Just a few days before the Wisconsin vote, for instance, neighboring Illinois' legislators fled Springfield without passing pension reform despite enormous pressure on them to end the bleeding in the state's budget caused in part by growing retirement costs. Even a coalition of Illinois municipal officials led by Chicago Mayor Rahm Emanuel couldn't persuade the legislators to pass a bill reducing the costs of the pension system. Lawmakers openly admitted that they feared for their jobs in November if they voted for reform in May.

 

In Illinois, legislators fear government worker unions far more than they fear taxpayers, business leaders, unending red ink, and a dearth of new investment. In a fiscal emergency back in January of 2011, Springfield lawmakers rushed through $7 billion in tax increases that have managed to do little to right Illinois' fiscal ship. Instead, the money has gone largely to cover rising retirement costs, including a $4 billion pension payment and $1.6 billion in interest costs on bonds floated to make the state's annual pension payment in years when it didn't have the tax money to do so.

The vanishing of that tax money into the great black hole of retirement costs has contributed to a fiscal instability that prompted Caterpillar, the giant Peoria-based maker of heavy construction machinery, to cite concerns about the state's "business climate and overall fiscal health" when it announced earlier this year that it would not open a new manufacturing plant in Illinois.

Barely a year into its own reforms, Wisconsin hasn't been top of the list of places for businesses looking to locate, or relocate in the Midwest, either. So far that's been happening in Indiana, where Governor Mitch Daniels has a 7-year record of reform and restraint that has helped make the state an attractive place for businesses looking for fiscal steadiness. Earlier this year Indiana won 450 Caterpillar jobs that the company is relocating from a plant in Ontario, Canada, as well as 1,050 jobs that Amazon is creating at a new regional distribution center in Jeffersonville. Since recently starting a direct mail campaign targeting Illinois businesses, Indiana has snagged 15 firms from the Prairie State.

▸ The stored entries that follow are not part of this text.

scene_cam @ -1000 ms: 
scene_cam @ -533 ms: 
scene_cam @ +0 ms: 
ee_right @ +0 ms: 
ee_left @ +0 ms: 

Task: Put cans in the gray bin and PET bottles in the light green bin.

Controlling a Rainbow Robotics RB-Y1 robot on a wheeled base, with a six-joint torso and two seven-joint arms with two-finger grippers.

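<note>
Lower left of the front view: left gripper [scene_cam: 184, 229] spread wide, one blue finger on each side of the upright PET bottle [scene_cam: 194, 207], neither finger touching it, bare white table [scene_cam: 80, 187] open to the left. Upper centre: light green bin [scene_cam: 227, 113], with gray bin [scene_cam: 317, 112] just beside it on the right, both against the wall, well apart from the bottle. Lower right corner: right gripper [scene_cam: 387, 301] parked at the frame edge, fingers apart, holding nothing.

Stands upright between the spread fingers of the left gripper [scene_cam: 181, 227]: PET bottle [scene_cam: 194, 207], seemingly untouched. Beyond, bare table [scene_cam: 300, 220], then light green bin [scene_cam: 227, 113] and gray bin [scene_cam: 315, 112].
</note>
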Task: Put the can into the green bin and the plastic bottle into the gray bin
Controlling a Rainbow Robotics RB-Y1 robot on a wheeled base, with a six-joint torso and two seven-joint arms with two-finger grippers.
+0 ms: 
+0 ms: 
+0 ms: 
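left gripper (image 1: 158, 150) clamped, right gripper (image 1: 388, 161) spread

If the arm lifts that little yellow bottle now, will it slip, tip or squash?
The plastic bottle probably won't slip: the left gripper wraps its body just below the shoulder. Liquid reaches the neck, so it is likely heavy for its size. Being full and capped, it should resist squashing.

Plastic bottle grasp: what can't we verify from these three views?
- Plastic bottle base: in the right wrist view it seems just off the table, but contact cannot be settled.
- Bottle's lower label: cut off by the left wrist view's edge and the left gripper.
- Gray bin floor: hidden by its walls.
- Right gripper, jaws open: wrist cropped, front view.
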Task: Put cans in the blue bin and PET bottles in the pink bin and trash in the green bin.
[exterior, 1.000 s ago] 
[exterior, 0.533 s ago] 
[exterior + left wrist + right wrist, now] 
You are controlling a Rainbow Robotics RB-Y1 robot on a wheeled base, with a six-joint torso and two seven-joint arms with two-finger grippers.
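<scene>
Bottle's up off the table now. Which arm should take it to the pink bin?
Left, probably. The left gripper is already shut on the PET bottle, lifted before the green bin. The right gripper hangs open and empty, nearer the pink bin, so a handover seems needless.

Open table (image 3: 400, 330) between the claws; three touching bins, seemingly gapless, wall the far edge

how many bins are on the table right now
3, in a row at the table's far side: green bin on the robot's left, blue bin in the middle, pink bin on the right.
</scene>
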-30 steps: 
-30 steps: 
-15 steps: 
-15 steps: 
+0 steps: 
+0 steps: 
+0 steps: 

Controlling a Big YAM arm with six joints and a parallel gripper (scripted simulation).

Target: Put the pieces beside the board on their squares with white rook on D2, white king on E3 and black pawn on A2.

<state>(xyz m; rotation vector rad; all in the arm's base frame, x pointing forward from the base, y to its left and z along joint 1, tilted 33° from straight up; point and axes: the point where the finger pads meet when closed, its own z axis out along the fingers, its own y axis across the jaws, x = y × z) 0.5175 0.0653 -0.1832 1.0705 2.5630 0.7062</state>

If Walker is going to make good on his promise to create 250,000 jobs (something that Wisconsin hasn't done in any four-year period I can find since World War II), he still has a lot more work to do. In the budget cycle before he took office, Wisconsin raised taxes by about $3 billion, so that today Wisconsin has the 5th heaviest overall state and local tax burden, and the 7th highest on businesses, according to the Tax Foundation. By contrast, nearby Indiana has the 11th lowest tax burden on businesses.

But Walker's controversial reforms have set the stage for the state and its localities to reduce the burden of government. One of Democrat Tom Barrett's major problems in challenging Walker was that Barrett, the mayor of Milwaukee, used Walker's own reforms to save some $20 million on his municipal budget, according to an estimate by Josh Barro in a Manhattan Institute report. Most of the savings came from changes to health care benefits that the city required of workers. Previously, workers and governments collectively bargained those benefits.

Over time, the cost savings to local government should pile up. Many school systems, including Milwaukee's, haven't yet taken advantage of Walker's reforms because contracts with employees remain in force for several years. But if Milwaukee's schools follow the pattern of the city and other districts, the school system could save about $64 million a year just on health care costs once its current contract expires.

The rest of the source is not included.